Try it >>
Nothing but the lines below from the one that contains "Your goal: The" through the one that contains "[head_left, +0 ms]" should be retyped, exactly and including both ends. Do not include pictures.

==================================================

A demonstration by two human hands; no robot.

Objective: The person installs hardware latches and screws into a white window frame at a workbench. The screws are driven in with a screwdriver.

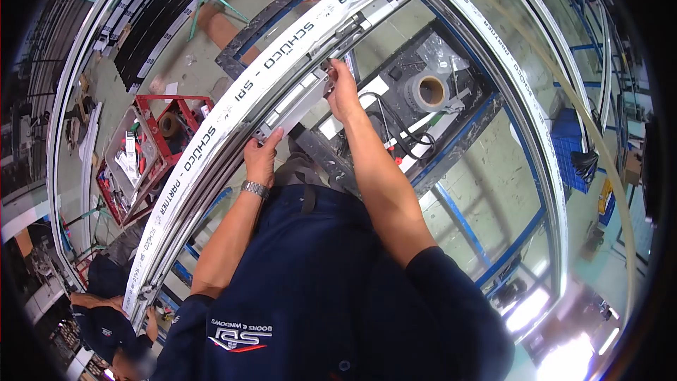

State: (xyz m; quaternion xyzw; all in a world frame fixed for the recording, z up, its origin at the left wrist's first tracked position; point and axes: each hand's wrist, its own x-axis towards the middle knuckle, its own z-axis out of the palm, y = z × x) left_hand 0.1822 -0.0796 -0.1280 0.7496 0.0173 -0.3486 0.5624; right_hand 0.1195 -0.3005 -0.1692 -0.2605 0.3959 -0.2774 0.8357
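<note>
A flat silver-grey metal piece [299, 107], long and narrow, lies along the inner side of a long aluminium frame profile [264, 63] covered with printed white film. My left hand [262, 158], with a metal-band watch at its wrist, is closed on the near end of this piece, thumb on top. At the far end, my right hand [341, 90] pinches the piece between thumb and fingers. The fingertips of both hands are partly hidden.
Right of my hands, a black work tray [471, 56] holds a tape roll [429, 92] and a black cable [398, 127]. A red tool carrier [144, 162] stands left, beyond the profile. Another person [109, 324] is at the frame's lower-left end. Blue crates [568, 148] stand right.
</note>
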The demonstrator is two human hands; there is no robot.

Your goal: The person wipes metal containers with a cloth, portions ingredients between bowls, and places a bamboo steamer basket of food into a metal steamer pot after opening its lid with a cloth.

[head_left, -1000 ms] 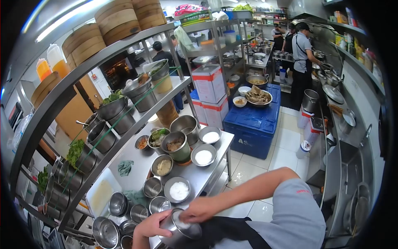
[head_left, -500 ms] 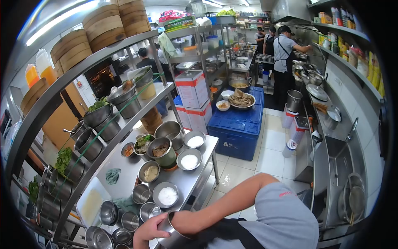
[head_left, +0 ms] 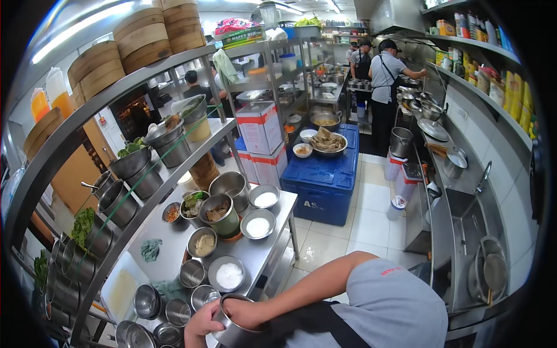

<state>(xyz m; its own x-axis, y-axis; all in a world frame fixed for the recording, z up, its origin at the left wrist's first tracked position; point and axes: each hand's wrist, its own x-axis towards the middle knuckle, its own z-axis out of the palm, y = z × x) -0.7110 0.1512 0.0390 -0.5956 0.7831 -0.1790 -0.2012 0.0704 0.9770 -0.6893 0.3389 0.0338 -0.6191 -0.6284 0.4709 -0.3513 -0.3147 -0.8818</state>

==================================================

Response box >>
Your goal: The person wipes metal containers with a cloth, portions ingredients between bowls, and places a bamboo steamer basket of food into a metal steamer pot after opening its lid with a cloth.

[head_left, -1000 ms] 
[head_left, -500 ms] 
[head_left, +0 ms] 

Nothing else belongs in this answer.